Так вот, я нашёл кучу ботинок возле дома, и я спросил у людей, видели ли они, где моя мама. Людей было мало, мне сказали зайти. И я зашёл. И увидел, кучу одежды, которую люди разбирают, с надеждой найти что-то от своих близких. И в одном месте я нашёл, что мама и сестра ищут мою одежду. Они ж не знали, что со мной случилось….
Я подошёл к моей маме, и она упала в обморок. Это было в 1942 году.
В 1943 году, когда уже было последний расстрел. Мы жили в другом доме, он был кирпичный одноэтажный, ближе к воротам гетто, ближе к Виленской улице. Они сделали там двойную стенку. Сначала там была наша комната, узкая-узкая, в кровать можно было зайти не с боку, а с конца, потому что еле-еле помещалась кровать. Они сделали убежище там, я не пошёл в это убежище.

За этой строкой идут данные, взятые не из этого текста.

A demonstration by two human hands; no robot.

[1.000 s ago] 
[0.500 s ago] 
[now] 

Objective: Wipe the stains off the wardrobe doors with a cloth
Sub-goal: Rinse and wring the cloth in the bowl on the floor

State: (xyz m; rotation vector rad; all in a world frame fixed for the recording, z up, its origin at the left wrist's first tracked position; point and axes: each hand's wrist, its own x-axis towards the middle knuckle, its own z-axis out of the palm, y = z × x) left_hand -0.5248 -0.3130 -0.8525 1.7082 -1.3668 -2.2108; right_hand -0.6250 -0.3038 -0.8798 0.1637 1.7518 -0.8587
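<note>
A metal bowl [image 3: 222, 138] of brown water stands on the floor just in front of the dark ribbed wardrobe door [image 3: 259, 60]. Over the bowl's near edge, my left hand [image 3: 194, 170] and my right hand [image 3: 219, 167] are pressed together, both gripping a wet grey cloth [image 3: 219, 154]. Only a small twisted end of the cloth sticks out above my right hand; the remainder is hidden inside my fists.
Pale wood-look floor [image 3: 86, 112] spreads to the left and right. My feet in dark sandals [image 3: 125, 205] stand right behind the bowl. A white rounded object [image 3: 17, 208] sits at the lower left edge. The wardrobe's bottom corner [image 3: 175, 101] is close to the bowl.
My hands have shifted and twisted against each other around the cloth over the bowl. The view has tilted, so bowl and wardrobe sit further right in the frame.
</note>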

Я сумел присоединиться к еврейской группе молодёжи. Одним из них был Мотке Ледерман, более активный, и он взял всё в свои руки. Ему было лет 19-20, у него была граната, пистолет и ещё несколько молодых людей были с оружием. Наверное, 3-4 человека. Ледерман был сыном главы юденрата.
Однажды, пришли забрали всю его семью (жену Ледермана, дочку 7-8 лет, и двух сыновей Ерухима и Мотке). Когда они поняли, что их ведут за город, два брата начали сопротивляться. Тогда один немец ушёл за дополнительной помощи. И в это время, когда осталось два немца, братья как-то сумели избить их и удрать. Удрали они в гетто.

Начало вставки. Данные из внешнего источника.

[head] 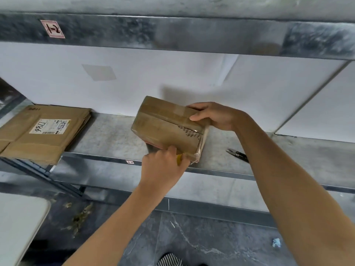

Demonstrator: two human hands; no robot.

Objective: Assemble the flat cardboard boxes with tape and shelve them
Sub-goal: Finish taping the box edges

Когда они убегали, Ерухим был ранен и в гетто мы не знали, что они живые ещё или нет.
Как-то немцы приехали, потому что кто-то выдал старшего брата. Оказывается, он прятался где-то на чердаке, там, где жил его дядя, который был хирургом. Он спрыгнул и начал убегать. Немцы сзади увидели его и убили. Он упал на улице Ломжинской. Я, когда пришёл туда, видел только лужу крови. Его тело убрали несколько немцев на санях, это зимой было.
Когда началось уничтожение всего гетто, там оказался младший сын Ледермана Мотке. И я присоединился уже к ним. Эта очень долгая история, как я сумел удрать….
Этот разговор мог длиться ещё несколько часов, мы договорились обязательно поговорить ещё, полностью посвятив беседу войне и Холокосту… Не сложилось… Жизнь слишком непредсказуема, чтобы её планировать… Вскоре, Лев Вант, глубочанин, покинул этот мир, ровно, как и его дочь Соня, благодаря которой эта беседа состоялась…
Статья эта пусть будет памятью о человеке, жизнь которого так тесно вплелась в историю еврейского местечка Глубокое, ведь дом его семьи до сих пор украшает одну из центральных улиц города.